▶ **Directions**
Please reproduce each line of the data below exactly as shown.

═══ Dataset excerpt

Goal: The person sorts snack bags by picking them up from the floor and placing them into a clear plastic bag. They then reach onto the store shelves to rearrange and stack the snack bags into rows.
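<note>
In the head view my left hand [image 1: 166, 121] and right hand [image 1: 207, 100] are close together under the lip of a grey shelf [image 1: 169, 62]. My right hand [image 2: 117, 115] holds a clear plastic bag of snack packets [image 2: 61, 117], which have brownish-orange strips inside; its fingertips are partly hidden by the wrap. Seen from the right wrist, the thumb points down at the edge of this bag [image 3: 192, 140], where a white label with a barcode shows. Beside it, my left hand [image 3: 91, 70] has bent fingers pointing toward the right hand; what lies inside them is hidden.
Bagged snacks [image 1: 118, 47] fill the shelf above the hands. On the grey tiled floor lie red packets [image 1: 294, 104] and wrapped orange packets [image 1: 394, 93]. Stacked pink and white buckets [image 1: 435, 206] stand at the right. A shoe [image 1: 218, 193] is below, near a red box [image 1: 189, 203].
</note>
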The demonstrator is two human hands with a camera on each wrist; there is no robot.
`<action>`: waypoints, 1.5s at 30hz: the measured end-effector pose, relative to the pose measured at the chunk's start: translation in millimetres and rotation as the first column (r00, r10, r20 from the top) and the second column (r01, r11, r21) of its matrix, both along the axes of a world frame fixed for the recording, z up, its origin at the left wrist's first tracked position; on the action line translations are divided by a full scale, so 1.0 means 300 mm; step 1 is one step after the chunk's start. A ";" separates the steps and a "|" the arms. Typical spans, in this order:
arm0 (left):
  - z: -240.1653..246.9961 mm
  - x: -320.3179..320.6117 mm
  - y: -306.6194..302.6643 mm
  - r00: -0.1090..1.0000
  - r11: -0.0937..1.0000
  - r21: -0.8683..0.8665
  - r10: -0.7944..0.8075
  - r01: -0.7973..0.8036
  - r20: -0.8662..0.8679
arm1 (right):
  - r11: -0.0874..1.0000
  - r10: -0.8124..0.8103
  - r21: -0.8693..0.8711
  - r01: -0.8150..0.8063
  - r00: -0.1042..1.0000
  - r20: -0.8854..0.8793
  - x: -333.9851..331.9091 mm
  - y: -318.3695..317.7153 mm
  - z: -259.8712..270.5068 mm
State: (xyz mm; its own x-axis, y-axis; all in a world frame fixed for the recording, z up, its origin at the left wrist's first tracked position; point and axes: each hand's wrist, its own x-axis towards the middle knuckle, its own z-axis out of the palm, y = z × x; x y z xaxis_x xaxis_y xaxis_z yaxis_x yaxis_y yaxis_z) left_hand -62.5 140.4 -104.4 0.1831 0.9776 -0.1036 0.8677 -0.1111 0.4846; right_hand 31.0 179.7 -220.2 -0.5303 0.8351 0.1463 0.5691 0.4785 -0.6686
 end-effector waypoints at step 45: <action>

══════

▶ **Response area**
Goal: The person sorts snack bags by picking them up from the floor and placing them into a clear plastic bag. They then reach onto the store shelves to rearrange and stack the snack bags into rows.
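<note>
In the head view my left hand [image 1: 166, 121] and right hand [image 1: 207, 100] are close together under the lip of a grey shelf [image 1: 169, 62]. My right hand [image 2: 117, 115] holds a clear plastic bag of snack packets [image 2: 61, 117], which have brownish-orange strips inside; its fingertips are partly hidden by the wrap. Seen from the right wrist, the thumb points down at the edge of this bag [image 3: 192, 140], where a white label with a barcode shows. Beside it, my left hand [image 3: 91, 70] has bent fingers pointing toward the right hand; what lies inside them is hidden.
Bagged snacks [image 1: 118, 47] fill the shelf above the hands. On the grey tiled floor lie red packets [image 1: 294, 104] and wrapped orange packets [image 1: 394, 93]. Stacked pink and white buckets [image 1: 435, 206] stand at the right. A shoe [image 1: 218, 193] is below, near a red box [image 1: 189, 203].
</note>
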The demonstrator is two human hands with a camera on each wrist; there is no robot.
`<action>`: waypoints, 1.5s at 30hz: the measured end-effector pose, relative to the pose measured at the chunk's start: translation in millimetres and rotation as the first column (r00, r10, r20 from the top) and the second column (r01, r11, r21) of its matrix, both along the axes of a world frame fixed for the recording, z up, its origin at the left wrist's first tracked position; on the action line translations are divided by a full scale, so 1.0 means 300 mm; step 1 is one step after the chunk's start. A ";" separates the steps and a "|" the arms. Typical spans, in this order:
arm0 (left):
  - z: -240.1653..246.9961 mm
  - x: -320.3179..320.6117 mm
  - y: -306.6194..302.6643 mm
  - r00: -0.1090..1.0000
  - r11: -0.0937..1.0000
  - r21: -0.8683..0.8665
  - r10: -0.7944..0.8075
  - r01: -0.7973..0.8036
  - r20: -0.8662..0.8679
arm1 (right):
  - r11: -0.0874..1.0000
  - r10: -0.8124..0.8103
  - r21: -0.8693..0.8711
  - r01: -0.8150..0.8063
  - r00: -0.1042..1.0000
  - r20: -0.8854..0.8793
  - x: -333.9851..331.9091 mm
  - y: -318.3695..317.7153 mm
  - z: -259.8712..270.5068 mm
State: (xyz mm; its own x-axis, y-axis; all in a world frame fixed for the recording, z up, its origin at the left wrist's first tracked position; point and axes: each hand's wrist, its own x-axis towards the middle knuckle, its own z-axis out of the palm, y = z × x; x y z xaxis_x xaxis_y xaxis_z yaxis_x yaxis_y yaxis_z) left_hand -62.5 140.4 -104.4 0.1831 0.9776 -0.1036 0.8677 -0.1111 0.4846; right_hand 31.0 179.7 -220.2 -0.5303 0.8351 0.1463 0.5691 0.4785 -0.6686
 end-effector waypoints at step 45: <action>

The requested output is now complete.